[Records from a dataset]
────────────────────────────────────────
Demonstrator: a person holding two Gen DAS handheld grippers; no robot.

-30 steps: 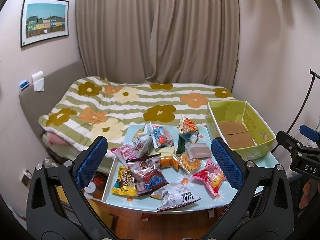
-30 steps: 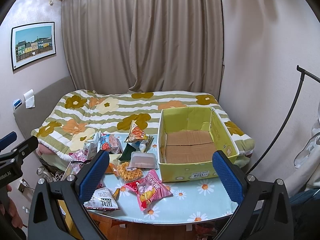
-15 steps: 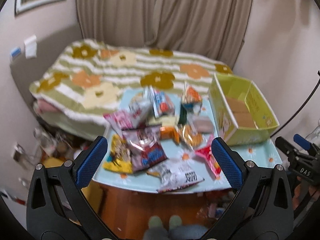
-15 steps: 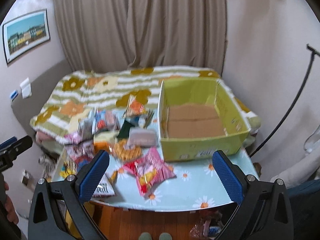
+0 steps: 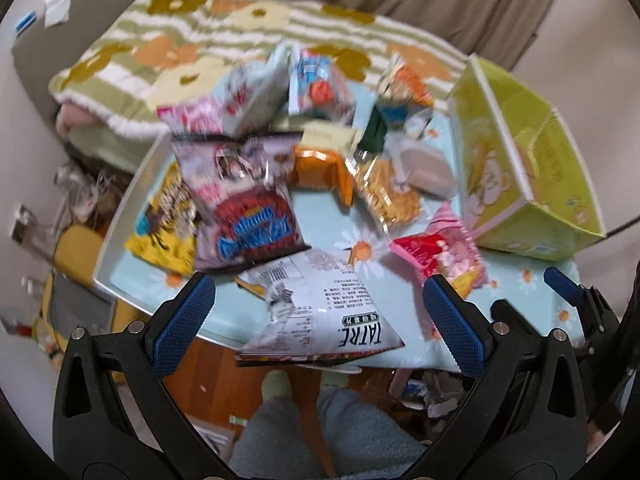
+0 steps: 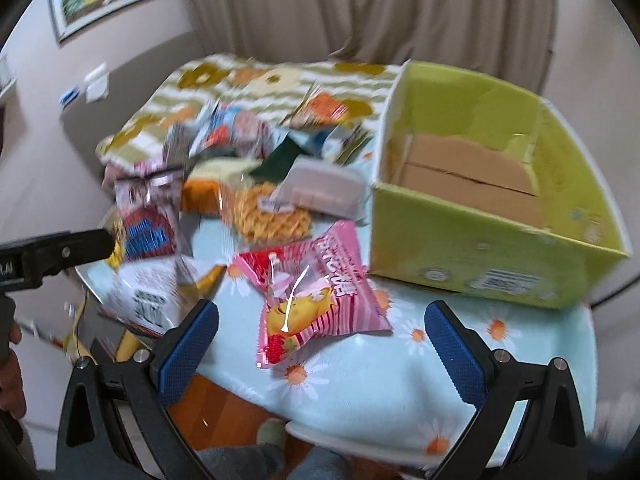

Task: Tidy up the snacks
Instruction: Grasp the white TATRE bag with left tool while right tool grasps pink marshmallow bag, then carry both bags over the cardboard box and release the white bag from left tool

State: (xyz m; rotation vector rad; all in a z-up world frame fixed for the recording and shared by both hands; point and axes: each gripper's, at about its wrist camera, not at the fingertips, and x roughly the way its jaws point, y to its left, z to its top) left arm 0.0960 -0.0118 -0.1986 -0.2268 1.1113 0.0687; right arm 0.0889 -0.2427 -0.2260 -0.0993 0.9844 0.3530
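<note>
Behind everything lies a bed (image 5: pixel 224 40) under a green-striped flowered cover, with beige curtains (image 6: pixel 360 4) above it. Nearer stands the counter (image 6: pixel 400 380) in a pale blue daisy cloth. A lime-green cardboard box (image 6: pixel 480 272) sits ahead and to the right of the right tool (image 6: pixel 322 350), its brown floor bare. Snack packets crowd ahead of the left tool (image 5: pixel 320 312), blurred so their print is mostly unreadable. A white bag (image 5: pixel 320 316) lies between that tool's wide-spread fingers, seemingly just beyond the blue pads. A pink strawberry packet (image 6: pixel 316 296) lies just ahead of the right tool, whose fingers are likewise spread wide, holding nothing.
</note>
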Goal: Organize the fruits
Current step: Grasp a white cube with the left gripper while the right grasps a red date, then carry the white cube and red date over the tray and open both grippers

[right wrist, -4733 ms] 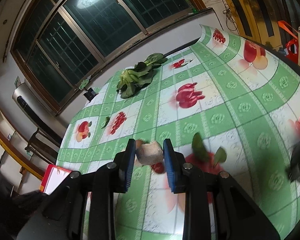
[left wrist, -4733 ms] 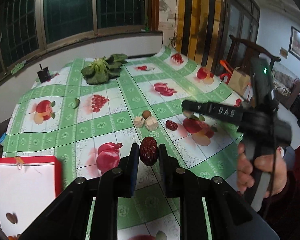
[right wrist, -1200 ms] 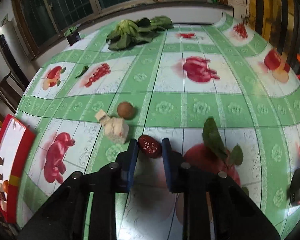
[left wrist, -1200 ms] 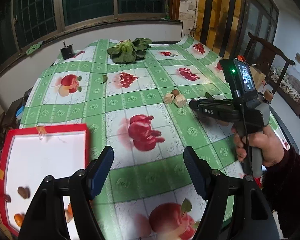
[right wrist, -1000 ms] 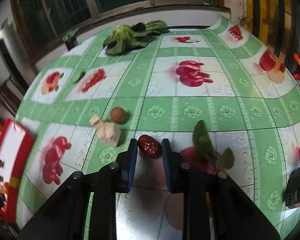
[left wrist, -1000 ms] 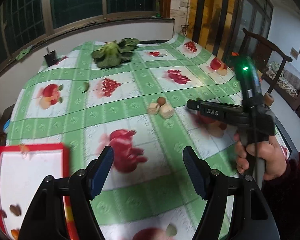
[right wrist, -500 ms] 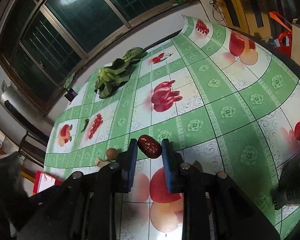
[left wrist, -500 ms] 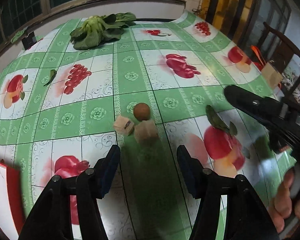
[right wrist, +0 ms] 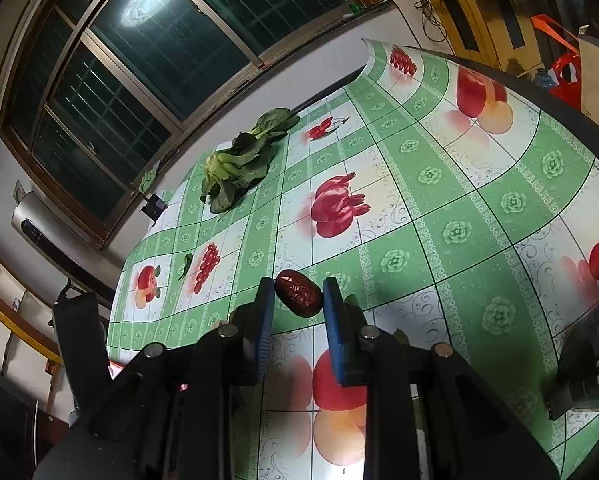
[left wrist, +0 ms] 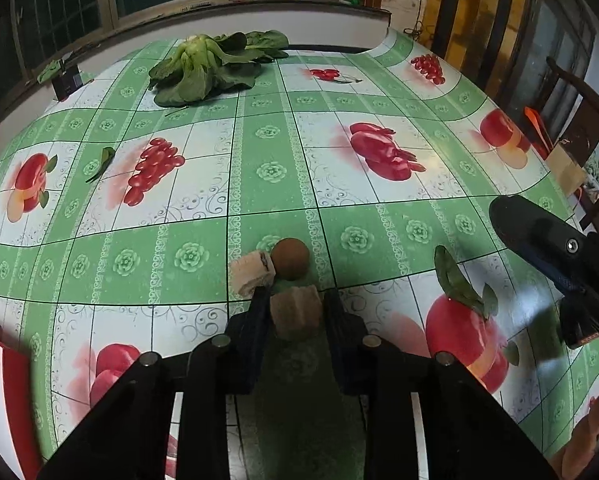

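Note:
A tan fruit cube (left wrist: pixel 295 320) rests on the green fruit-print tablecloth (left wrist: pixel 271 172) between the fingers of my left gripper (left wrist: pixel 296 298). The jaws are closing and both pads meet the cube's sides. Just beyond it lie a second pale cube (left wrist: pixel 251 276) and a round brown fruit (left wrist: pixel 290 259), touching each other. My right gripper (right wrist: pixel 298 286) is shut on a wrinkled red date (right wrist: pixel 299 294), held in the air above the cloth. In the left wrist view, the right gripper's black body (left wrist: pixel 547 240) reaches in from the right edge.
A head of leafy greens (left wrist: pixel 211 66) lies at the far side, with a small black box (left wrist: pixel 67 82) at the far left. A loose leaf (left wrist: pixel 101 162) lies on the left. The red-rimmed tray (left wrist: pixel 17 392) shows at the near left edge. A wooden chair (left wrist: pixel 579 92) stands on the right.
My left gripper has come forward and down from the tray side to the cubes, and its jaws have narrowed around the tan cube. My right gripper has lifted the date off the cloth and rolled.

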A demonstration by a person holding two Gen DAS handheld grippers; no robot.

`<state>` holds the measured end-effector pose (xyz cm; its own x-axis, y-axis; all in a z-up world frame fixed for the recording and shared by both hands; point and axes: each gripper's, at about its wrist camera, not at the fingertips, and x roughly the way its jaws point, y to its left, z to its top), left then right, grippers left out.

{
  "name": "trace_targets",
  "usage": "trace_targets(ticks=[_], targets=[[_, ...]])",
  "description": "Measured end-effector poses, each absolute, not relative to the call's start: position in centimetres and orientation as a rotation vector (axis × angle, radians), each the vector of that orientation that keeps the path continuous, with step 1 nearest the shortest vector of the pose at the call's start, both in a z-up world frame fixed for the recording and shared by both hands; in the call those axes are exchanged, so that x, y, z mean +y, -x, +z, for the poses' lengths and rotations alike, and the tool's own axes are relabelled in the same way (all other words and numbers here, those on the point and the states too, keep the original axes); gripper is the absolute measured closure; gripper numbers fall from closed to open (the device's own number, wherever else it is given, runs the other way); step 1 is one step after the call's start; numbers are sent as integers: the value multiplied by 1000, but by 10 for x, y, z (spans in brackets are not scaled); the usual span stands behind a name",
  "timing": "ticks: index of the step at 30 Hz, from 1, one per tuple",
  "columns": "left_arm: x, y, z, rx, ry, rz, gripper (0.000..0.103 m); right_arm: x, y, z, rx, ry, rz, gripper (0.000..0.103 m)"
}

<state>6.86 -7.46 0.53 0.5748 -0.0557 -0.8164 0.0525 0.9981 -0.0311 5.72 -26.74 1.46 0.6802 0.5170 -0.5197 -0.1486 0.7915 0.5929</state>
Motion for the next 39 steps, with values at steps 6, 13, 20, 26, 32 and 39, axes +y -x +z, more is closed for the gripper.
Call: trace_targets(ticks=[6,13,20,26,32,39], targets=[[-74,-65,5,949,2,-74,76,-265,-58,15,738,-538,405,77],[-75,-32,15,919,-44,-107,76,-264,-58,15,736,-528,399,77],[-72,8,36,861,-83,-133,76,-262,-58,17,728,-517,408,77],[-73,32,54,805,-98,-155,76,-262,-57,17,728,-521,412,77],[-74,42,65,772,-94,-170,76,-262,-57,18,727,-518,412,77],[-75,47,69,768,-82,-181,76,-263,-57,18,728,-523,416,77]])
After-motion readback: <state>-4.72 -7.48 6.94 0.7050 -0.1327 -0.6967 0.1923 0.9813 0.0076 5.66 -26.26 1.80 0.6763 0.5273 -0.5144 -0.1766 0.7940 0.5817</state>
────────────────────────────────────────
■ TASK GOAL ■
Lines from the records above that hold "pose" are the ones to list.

■ TASK RESULT ■
`<state>` holds the measured end-effector pose (xyz cm; its own x-axis, y-axis; all in a z-up world frame fixed for the recording and shared by both hands; point and axes: each gripper's, at about its wrist camera, not at the fingertips, and x roughly the way its jaws point, y to its left, z to its top), left then right, grippers left out.
  "description": "Measured end-effector poses, each absolute, not relative to the call's start: position in centimetres and orientation as a rotation vector (axis × angle, radians), each the vector of that orientation that keeps the path continuous, with step 1 nearest the shortest vector of the pose at the call's start, both in a z-up world frame fixed for the recording and shared by both hands; in the call those axes are exchanged, so that x, y, z mean +y, -x, +z, for the poses' lengths and rotations alike, and the tool's own axes are relabelled in the same way (all other words and numbers here, those on the point and the states too, keep the original axes); gripper is the absolute measured closure; gripper numbers fall from closed to open (the device's own number, wherever else it is given, runs the other way); step 1 is one step after the call's start; numbers are sent as integers: the value multiplied by 1000, but by 10 for x, y, z (spans in brackets are not scaled); the usual span stands behind a name",

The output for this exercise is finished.